L'exposition "Tromelin, l'île des esclaves oubliés" est proposée simultanément à Nantes, où elle a été inaugurée vendredi par la ministre des Outre-Mer George Pau-Langevin, et dans l'océan Indien. Elle présente les résultats de quatre campagnes de fouilles menées entre 2006 et 2013 pour comprendre comment ces esclaves ont survécu.
"C'est une histoire très forte, intéressante en elle-même, qui permet de parler de l'esclavage et de dépasser l'histoire", explique l'un des commissaires de l'exposition, Max Guérout, du groupe de recherche en archéologie navale (Gran), à l'origine des fouilles.
L'exposition, historique et archéologique, s'ouvre sur une présentation de Tromelin, située à 560 km de La Réunion, à une altitude de 7 mètres, inhospitalière, quasidépourvue de végétation, balayée par les cyclones.



Unis pour survivre

Comment l'Utile, parti en pleine guerre de Sept Ans - principal conflit du XVIIIe siècle opposant notamment la France à l'Angleterre -, a-t-il pu s'y échouer ? Probablement à cause d'une erreur de navigation, "deux cartes avec deux positions de l'île différentes" étant à bord, rappelle M. Guérout.
Les cartes retraçant les routes empruntées par les navires de la Compagnie des Indes orientales, les documents d'armement, le récit de l'écrivain de bord - parmi les pièces maîtresses de l'exposition - permettent de savoir "à peu près tout sur le voyage et le naufrage", avant la première campagne de fouilles en 2006, éclaire Max Guérout.
Sur le site du naufrage, on trouve fûts de canons, fragments de cloche, balles de fusil. Les recherches sous-marines et terrestres ont également mis au jour de nombreux objets de la vie courante et ustensiles de cuisine fabriqués avec du cuivre et du plomb récupérés sur l'épave du navire.
Hameçons ou pointes de lances pour chasser tortues et sternes, l'essentiel de leur alimentation. Vaisselle rafistolée, briquets en silex sont exposés dans une salle entourée d'un voile blanc, recréant l'ambiance d'un chantier de fouilles, avec ventilateur simulant le vent et bruit de la mer et des oiseaux en fond sonore.

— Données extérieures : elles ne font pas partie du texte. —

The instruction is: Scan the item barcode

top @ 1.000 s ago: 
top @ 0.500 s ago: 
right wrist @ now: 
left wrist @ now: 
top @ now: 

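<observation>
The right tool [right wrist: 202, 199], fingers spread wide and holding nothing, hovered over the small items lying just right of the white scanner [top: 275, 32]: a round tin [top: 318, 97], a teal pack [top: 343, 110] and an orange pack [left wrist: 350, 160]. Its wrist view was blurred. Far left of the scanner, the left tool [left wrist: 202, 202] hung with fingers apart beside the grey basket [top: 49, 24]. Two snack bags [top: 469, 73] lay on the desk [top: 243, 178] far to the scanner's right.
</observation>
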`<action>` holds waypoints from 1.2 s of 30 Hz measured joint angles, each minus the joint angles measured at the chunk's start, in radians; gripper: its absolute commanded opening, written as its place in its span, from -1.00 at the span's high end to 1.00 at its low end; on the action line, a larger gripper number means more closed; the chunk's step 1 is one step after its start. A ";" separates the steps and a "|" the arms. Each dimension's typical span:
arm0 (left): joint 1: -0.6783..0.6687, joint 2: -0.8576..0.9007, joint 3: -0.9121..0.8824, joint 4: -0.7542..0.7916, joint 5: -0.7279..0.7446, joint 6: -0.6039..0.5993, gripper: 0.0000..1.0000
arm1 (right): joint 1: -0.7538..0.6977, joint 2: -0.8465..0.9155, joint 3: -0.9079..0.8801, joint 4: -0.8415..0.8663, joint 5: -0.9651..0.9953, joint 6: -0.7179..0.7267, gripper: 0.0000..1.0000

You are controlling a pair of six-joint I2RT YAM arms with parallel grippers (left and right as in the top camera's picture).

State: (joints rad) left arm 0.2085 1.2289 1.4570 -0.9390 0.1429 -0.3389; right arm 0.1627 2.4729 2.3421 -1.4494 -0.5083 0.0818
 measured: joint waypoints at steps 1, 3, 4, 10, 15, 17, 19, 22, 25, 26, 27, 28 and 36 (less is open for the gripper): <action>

"Seuls trois ou quatre objets, dont un coquillage de triton et une cuillère en porcelaine, ont été fabriqués à l'aide d'éléments trouvés sur l'île", tous les
autres l'étant à partir de l'épave de l'Utile, raconte Thomas Romon, de l'Institut national de recherches archéologiques préventives (Inrap). "Ils se sont débrouillés avec leur environnement, sur une île où il n'y avait rien".
"Ces gens ne se connaissaient pas forcément, mais de toute évidence ils ont décidé de s'unir pour survivre", estime M. Romon, prenant pour preuve cette sorte de hameau découvert sur l'île, comprenant une douzaine de bâtiments groupés autour d'une cour centrale, dont une cuisine et des maisons "regroupées les unes contre les autres, à l'abri du vent".
"Ce sont des gens qui, malgré les difficultés pratiques et psychologiques énormes, ont réussi à vivre et reconstituer une petite société", s'émerveille Max Guérout.

Présentée jusqu'au 30 avril à Nantes, l'exposition fera escale au Musée de la Compagnie des Indes de Lorient, puis à Bordeaux, Bayonne, Marseille et sur l'île de Tatihou, au large du Cotentin.